**PROBLEM**:
Take the lines below from the first through the one that contains "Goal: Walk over" and copy them exactly.

**DATA LISTING**:
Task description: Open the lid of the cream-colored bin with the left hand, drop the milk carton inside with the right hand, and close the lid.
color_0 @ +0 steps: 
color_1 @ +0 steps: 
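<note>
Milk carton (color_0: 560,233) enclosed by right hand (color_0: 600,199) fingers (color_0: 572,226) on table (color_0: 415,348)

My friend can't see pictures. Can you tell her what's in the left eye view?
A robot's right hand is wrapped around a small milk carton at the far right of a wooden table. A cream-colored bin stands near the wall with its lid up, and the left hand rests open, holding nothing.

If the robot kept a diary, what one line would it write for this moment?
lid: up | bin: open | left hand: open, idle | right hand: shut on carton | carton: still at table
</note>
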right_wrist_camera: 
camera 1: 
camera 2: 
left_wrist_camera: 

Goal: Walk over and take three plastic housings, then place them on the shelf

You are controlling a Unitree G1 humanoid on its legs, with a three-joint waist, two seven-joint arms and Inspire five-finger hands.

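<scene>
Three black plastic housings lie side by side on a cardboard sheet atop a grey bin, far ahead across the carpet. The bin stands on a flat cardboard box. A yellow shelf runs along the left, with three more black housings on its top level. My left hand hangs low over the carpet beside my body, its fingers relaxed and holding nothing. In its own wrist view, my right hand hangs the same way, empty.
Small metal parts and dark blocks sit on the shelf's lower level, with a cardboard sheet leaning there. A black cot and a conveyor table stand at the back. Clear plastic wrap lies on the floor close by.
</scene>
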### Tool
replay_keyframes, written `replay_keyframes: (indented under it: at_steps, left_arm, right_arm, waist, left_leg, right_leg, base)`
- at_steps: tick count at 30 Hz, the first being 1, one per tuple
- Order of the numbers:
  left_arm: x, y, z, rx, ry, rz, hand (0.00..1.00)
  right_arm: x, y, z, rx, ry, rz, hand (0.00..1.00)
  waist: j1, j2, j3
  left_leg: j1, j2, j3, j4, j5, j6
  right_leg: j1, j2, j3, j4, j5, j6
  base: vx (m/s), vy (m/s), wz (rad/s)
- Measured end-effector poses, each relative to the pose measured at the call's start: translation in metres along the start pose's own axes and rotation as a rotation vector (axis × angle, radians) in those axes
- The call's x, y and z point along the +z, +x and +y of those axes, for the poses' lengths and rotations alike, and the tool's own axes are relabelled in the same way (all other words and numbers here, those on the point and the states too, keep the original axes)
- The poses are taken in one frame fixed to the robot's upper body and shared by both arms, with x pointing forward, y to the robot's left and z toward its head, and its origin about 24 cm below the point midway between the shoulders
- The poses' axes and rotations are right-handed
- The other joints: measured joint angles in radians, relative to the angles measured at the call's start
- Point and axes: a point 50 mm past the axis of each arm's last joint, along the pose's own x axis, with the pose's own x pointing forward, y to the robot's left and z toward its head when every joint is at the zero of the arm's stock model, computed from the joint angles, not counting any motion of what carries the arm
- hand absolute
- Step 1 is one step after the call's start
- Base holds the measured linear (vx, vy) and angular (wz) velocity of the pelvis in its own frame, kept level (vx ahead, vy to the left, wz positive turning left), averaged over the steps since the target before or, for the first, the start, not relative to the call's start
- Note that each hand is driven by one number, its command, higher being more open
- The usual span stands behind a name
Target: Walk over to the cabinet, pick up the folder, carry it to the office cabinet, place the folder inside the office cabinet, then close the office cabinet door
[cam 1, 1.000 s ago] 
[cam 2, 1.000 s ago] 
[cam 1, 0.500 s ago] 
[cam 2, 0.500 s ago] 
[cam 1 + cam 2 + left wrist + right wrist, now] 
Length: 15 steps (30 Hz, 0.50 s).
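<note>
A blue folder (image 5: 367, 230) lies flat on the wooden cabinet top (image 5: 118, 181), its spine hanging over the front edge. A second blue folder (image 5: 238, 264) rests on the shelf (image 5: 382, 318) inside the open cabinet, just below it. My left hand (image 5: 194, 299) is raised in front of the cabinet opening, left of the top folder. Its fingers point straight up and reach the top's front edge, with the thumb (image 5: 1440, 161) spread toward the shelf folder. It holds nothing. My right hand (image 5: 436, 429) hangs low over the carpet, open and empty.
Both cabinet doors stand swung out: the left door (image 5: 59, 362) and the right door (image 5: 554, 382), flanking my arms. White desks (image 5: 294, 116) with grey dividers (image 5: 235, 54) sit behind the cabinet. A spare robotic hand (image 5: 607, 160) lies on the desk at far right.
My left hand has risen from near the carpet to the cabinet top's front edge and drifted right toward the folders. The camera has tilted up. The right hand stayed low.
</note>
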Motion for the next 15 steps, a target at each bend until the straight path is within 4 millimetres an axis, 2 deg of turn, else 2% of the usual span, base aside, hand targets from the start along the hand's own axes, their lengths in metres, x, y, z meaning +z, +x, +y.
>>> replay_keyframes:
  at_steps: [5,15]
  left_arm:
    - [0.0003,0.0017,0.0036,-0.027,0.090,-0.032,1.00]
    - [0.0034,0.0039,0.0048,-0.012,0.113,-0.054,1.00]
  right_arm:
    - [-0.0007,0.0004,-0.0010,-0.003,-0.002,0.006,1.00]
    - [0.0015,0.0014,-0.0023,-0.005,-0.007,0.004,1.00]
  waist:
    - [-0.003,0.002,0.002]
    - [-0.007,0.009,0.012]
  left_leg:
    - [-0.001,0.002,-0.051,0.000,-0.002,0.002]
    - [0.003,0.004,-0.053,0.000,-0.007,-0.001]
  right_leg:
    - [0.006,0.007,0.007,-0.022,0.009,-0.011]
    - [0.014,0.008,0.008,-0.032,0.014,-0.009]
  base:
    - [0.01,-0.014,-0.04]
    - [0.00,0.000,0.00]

**OUTPUT FOR THIS EXERCISE**:
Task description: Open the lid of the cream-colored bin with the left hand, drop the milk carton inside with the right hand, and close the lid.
color_0 @ +0 steps: 
color_1 @ +0 steps: 
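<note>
Milk carton (color_0: 560,233) enclosed by right hand (color_0: 600,199) fingers (color_0: 572,226) on table (color_0: 415,348)

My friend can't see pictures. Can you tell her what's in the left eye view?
A robot's right hand is wrapped around a small milk carton at the far right of a wooden table. A cream-colored bin stands near the wall with its lid up, and the left hand rests open, holding nothing.

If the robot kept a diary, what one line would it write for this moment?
lid: up | bin: open | left hand: open, idle | right hand: shut on carton | carton: still at table
</note>
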right_wrist_camera: 
camera 1: 
camera 2: 
left_wrist_camera: 

Goal: Walk over and take three plastic housings, then place them on the shelf

No additional answer text is required.